- **WHAT TO WORK ON**: Without including any images, please transcribe all the lines below exactly.

◇ ◇ ◇ ◇ ◇

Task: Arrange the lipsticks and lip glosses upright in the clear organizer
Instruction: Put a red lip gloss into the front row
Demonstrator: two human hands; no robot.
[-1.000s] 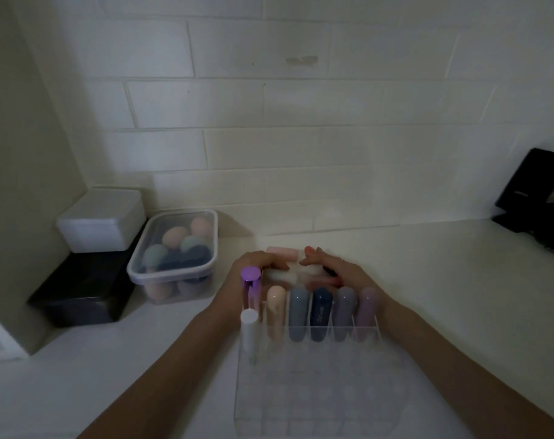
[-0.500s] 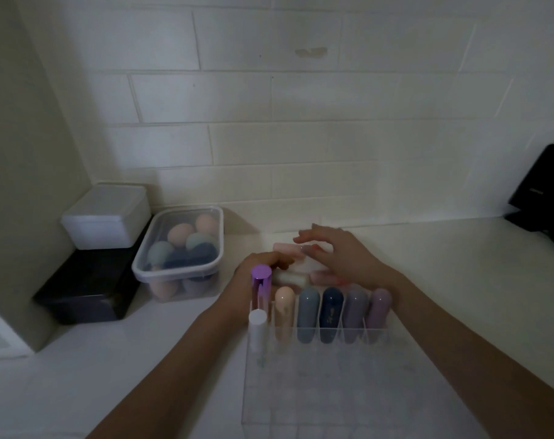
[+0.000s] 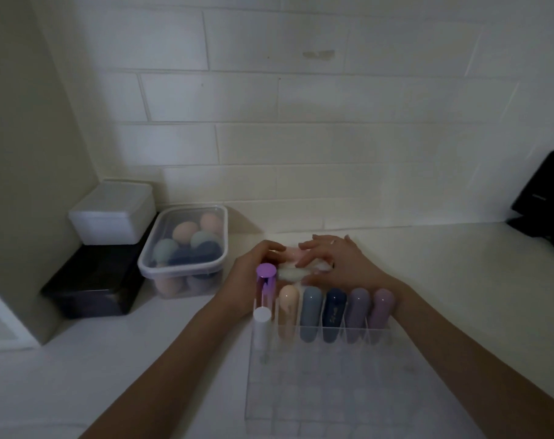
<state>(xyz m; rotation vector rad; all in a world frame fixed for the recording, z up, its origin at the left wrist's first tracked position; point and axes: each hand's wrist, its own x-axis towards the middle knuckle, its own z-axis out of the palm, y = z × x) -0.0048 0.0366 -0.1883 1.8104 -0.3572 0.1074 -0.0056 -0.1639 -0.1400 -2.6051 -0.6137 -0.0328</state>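
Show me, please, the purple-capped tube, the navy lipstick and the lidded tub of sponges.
purple-capped tube [image 3: 266,270], head view, flat top of cap
navy lipstick [image 3: 334,307], head view, upper body
tub of sponges [image 3: 161,267], head view, front-left rim

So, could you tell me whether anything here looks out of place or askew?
Yes: a few pale tubes lie flat on the counter behind the clear organizer, under both hands, while the others stand upright in it.
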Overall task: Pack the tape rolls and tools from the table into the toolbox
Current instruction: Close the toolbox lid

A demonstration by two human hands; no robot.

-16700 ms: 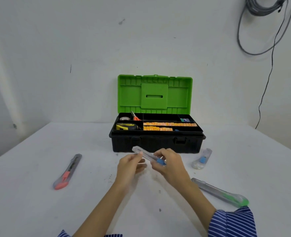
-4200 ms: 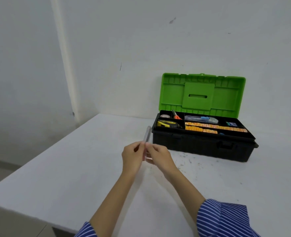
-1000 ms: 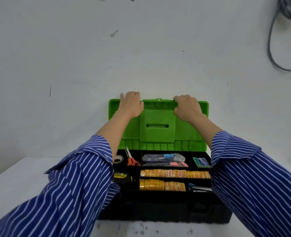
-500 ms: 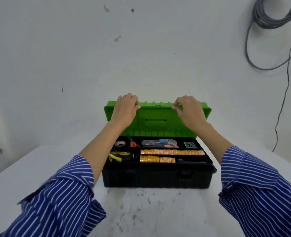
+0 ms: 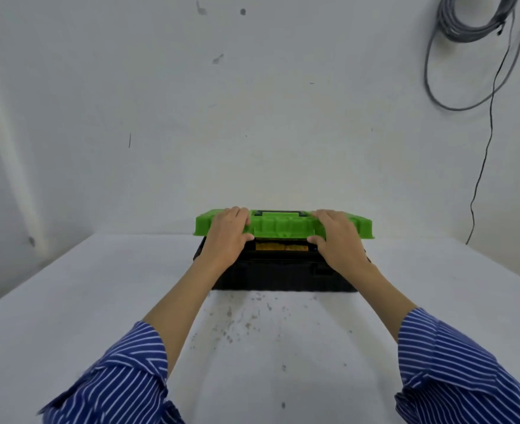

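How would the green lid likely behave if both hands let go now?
The green lid sits nearly shut, so it would probably drop onto the black toolbox base. Ribbed moulding suggests stiff plastic. Left hand and right hand grip its front edge.

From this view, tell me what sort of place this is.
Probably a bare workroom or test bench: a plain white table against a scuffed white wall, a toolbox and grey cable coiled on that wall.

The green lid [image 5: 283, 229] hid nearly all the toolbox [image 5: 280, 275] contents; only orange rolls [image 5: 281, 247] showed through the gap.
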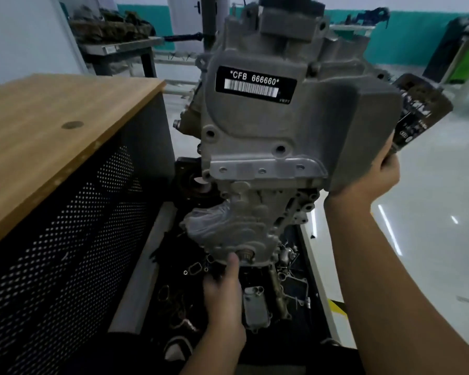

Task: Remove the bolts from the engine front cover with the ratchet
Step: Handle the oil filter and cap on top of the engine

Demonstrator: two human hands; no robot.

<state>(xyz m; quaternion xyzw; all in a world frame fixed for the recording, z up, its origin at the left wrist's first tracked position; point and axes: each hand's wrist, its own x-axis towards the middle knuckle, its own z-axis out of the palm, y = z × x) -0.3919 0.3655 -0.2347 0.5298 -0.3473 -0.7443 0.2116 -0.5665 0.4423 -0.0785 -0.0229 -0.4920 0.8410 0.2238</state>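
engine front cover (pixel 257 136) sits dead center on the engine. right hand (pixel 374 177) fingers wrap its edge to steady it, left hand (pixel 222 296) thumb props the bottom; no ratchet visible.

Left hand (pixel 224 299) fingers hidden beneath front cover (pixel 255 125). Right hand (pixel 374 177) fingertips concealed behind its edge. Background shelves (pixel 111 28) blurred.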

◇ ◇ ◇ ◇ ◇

- **RESPONSE BELOW**:
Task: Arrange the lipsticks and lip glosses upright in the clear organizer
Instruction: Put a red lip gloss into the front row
Demonstrator: two human hands; no robot.
[-1.000s] 
[-0.500s] 
[+0.000s] 
<state>(xyz m; rotation vector rad; all in a world frame fixed for the recording, z up, its origin at the left wrist's first tracked position; point and axes: each hand's wrist, its own x-axis towards the middle knuckle, its own z-axis out of the palm, y = z × x) -0.0048 0.0366 -0.1883 1.8104 -0.3572 0.1074 -0.0056 -0.1639 -0.1400 -2.6051 -0.6137 -0.0328</state>
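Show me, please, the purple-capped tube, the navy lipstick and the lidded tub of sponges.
purple-capped tube [image 3: 266,270], head view, flat top of cap
navy lipstick [image 3: 334,307], head view, upper body
tub of sponges [image 3: 161,267], head view, front-left rim

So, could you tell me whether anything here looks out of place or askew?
Yes: a few pale tubes lie flat on the counter behind the clear organizer, under both hands, while the others stand upright in it.
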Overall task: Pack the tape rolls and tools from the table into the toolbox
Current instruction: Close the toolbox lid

A demonstration by two human hands; no robot.

-16700 ms: 
-4200 ms: 
-1000 ms: 
-500 ms: 
+0 ms: 

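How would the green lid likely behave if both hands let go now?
The green lid sits nearly shut, so it would probably drop onto the black toolbox base. Ribbed moulding suggests stiff plastic. Left hand and right hand grip its front edge.

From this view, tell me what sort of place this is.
Probably a bare workroom or test bench: a plain white table against a scuffed white wall, a toolbox and grey cable coiled on that wall.

The green lid [image 5: 283, 229] hid nearly all the toolbox [image 5: 280, 275] contents; only orange rolls [image 5: 281, 247] showed through the gap.
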
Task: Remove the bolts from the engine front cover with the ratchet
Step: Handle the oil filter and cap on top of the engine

Demonstrator: two human hands; no robot.

<state>(xyz m; quaternion xyzw; all in a world frame fixed for the recording, z up, its origin at the left wrist's first tracked position; point and axes: each hand's wrist, its own x-axis towards the middle knuckle, its own z-axis out of the palm, y = z × x) -0.3919 0.3655 -0.2347 0.5298 -0.3473 -0.7443 0.2116 -0.5665 0.4423 -0.0785 -0.0229 -0.4920 0.8410 0.2238</state>
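engine front cover (pixel 257 136) sits dead center on the engine. right hand (pixel 374 177) fingers wrap its edge to steady it, left hand (pixel 222 296) thumb props the bottom; no ratchet visible.

Left hand (pixel 224 299) fingers hidden beneath front cover (pixel 255 125). Right hand (pixel 374 177) fingertips concealed behind its edge. Background shelves (pixel 111 28) blurred.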

The exercise requires no additional answer.